O programa foi implantado em maio de 2003, sob a coordenação de docente da área
de enfermagem pediátrica da Escola de Enfermagem de Ribeirão Preto da
Universidade de São Paulo e desenvolvido, inicialmente, por dois alunos de
graduação, um do curso de enfermagem e outro do curso de pedagogia, ambos
bolsistas do programa COSEAS/USP, posteriormente, contamos com a participação
de quatro voluntários. No período de maio de 2003 a dezembro de 2004 o programa
atendeu a 840 crianças na faixa etária de 3 a 12 anos, que aguardavam
atendimento ambulatorial.
As atividades eram realizadas três vezes na semana, com duração de 2 horas, nos
períodos em que as crianças estavam aguardando atendimento ambulatorial. Em um
primeiro momento os integrantes do programa faziam a apresentação dos
participantes, especificando os objetivos do projeto para os responsáveis pelas
crianças e, somente após a permissão dos mesmos, as crianças eram convidadas a
participar das brincadeiras que aconteciam no próprio local de espera.
As diversas atividades desenvolvidas incluíam: colagem, desenho, dobradura,
pintura, modelagem com massa não-tóxica; trabalhos manuais, confecção de
brinquedos e de enfeites; jogos; canções e cantigas infantis. Havia, também, o
"contador de histórias" que narrava às crianças contos e fábulas infantis,
tendo à mão a "caixa mágica", a qual guardava fantoches e outros objetos que
permitiam o recurso visual e ambientação dos ouvintes no processo do "faz-de-
conta". Além disso, utilizamos brinquedos que possibilitavam às crianças
simularem situações semelhantes às que normalmente vivenciavam, como estetos-
cópios, termômetros, seringas e frascos de soros.
Ao longo do desenvolvimento do projeto, observamos que as crianças maiores
preferiam a pintura, o desenho e os jogos, enquanto as menores escolhiam a
modelagem com massa, materiais hospitalares e histórias infantis.Sacchetto(12)
afirma que as crianças a partir dos 5 anos já apresentam destreza e motricidade
bem definidas, sugerindo brinquedos com modelagem em massinha, argila ou gesso,
enquanto as crianças com idade a partir de 9 anos, por apresentarem raciocínio
lógico desenvolvido em sua plenitude, podem utilizar jogos mais complexos.
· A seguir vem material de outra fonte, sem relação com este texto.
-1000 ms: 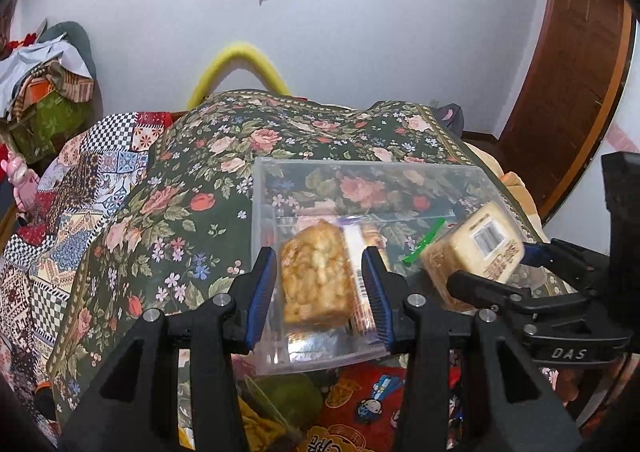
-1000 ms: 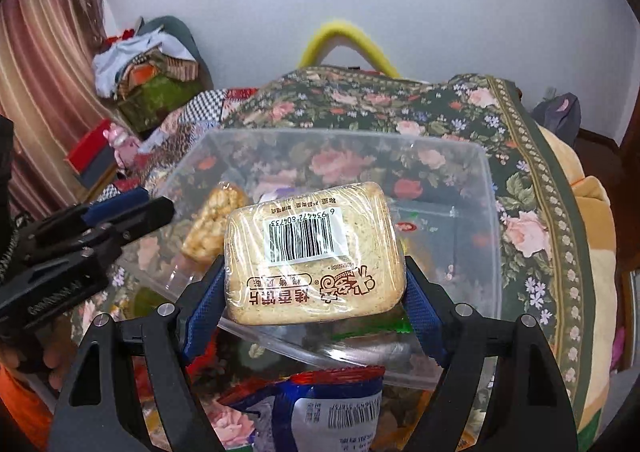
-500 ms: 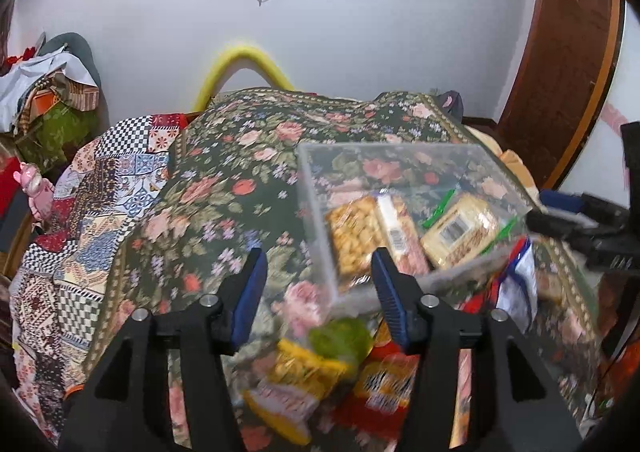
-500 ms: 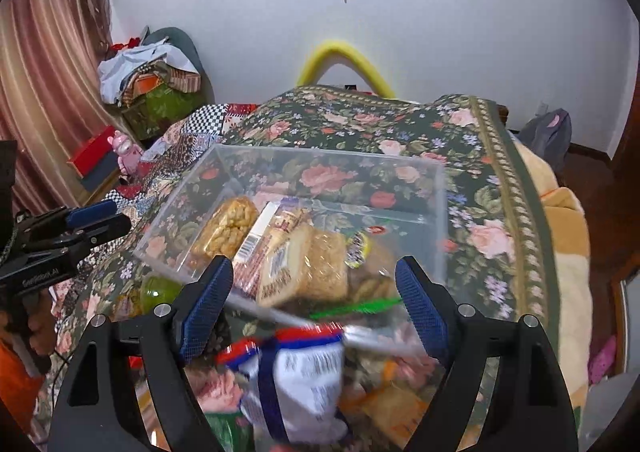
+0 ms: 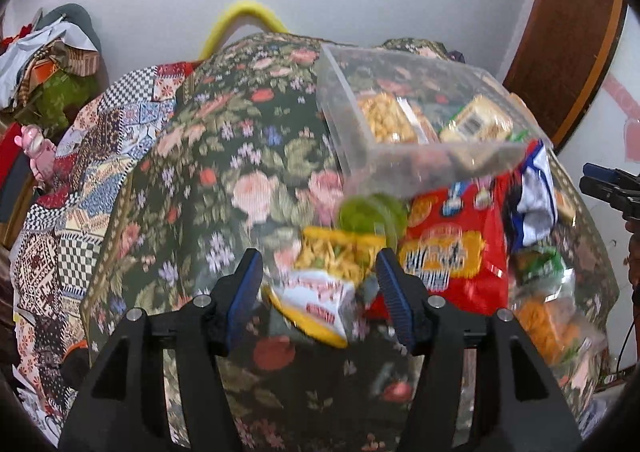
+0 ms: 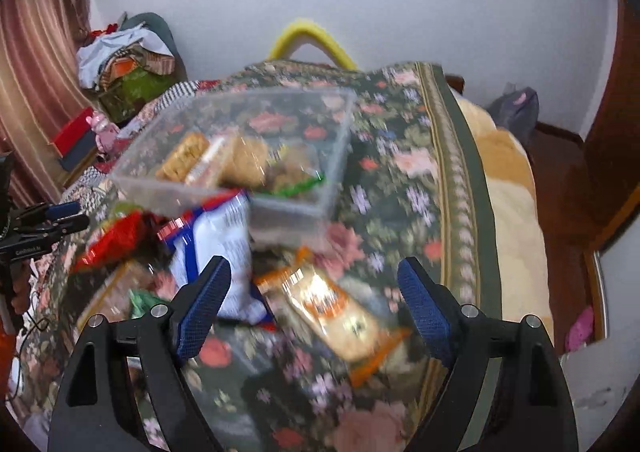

Nesse sentido, pela diversidade de faixa etária das crianças que participavam
do projeto, dispúnhamos de materiais para todas as idades, e as deixávamos
livres para escolha daquele que mais lhe agradasse. No caso da escolha recair
sobre atividades manuais, ao final de cada encontro, as crianças levavam para
casa os trabalhos confeccionados. Todas mostravam-se interessadas e motivadas a
participar das brincadeiras, e de forma verbal ou não-verbal, manifestavam o
carinho e a satisfação de desenvolverem tais atividades. Aquelas que já
conheciam o projeto mostravam-se mais motivadas para os retornos ambulatoriais
e, em ocasiões em que não encontraram o grupo de recreação, relataram sua
frustração frente a essa situação nos encontros subseqüentes. O grupo de
recreação desenvolve suas atividades três vezes por semana, isto é, às
segundas, quartas e sextas-feiras, e muitas vezes as crianças não tinham a
dimensão temporal para compreender esse calendário; e mesmo aquelas que o
compreendiam, não deixavam de manifestar sua insatisfação.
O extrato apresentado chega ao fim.